Every line with the string "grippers" must be copied from the entries below.

[Stored data entries]
********

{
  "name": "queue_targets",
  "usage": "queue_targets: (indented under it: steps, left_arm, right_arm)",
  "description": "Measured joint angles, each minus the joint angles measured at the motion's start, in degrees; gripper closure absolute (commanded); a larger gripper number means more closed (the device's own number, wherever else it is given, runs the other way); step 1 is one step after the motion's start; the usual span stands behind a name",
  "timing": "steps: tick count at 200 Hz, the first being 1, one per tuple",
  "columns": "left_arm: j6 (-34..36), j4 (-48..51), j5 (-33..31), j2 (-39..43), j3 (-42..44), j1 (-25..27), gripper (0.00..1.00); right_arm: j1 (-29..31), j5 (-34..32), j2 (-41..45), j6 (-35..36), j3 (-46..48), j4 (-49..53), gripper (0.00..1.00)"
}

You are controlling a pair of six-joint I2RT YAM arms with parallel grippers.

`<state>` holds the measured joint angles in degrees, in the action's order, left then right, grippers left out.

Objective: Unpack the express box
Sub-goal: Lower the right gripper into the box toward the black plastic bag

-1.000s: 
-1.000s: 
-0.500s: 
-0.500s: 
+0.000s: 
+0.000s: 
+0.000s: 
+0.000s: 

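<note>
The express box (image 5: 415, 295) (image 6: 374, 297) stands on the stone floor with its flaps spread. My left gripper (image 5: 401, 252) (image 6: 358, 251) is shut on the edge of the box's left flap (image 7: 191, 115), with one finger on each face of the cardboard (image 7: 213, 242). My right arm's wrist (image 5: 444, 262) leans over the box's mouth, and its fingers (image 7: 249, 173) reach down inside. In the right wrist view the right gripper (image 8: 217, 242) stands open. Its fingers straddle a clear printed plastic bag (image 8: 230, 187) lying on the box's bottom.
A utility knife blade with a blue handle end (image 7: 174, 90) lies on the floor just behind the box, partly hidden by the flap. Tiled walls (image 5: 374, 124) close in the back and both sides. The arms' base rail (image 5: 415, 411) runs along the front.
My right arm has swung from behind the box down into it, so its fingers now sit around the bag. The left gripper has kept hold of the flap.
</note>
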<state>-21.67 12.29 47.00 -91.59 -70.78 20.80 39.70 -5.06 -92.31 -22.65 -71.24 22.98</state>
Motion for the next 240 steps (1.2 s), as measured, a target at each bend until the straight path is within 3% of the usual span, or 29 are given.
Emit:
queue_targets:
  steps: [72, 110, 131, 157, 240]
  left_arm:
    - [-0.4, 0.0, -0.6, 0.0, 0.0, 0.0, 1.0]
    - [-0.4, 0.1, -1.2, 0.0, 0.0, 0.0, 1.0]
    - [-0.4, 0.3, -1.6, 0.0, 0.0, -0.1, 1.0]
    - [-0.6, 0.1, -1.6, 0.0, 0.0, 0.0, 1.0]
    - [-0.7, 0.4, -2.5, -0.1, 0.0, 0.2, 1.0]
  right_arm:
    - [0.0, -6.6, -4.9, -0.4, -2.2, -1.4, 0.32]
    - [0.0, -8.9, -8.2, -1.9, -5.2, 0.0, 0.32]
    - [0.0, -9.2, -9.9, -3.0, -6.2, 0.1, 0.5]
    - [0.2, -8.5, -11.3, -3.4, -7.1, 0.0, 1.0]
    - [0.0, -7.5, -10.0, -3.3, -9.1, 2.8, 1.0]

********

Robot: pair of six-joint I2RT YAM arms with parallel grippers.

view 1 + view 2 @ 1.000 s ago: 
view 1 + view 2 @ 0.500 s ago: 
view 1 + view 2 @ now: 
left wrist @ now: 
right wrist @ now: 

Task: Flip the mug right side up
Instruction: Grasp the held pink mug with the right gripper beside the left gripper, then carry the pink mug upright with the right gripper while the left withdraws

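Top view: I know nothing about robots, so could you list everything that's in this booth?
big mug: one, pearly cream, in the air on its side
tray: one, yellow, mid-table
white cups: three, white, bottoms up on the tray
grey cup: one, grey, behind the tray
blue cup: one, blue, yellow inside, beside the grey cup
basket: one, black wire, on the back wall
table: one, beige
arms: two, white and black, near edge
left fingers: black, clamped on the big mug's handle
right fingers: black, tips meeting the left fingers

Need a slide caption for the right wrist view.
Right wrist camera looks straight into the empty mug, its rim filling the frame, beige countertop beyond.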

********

## Reply
You are controlling a pair of six-joint I2RT YAM arms with parallel grippers.
`<state>` holds the measured joint angles in degrees, in the action's order, left then right, grippers left out.
Robot: pair of six-joint I2RT YAM arms with parallel grippers.

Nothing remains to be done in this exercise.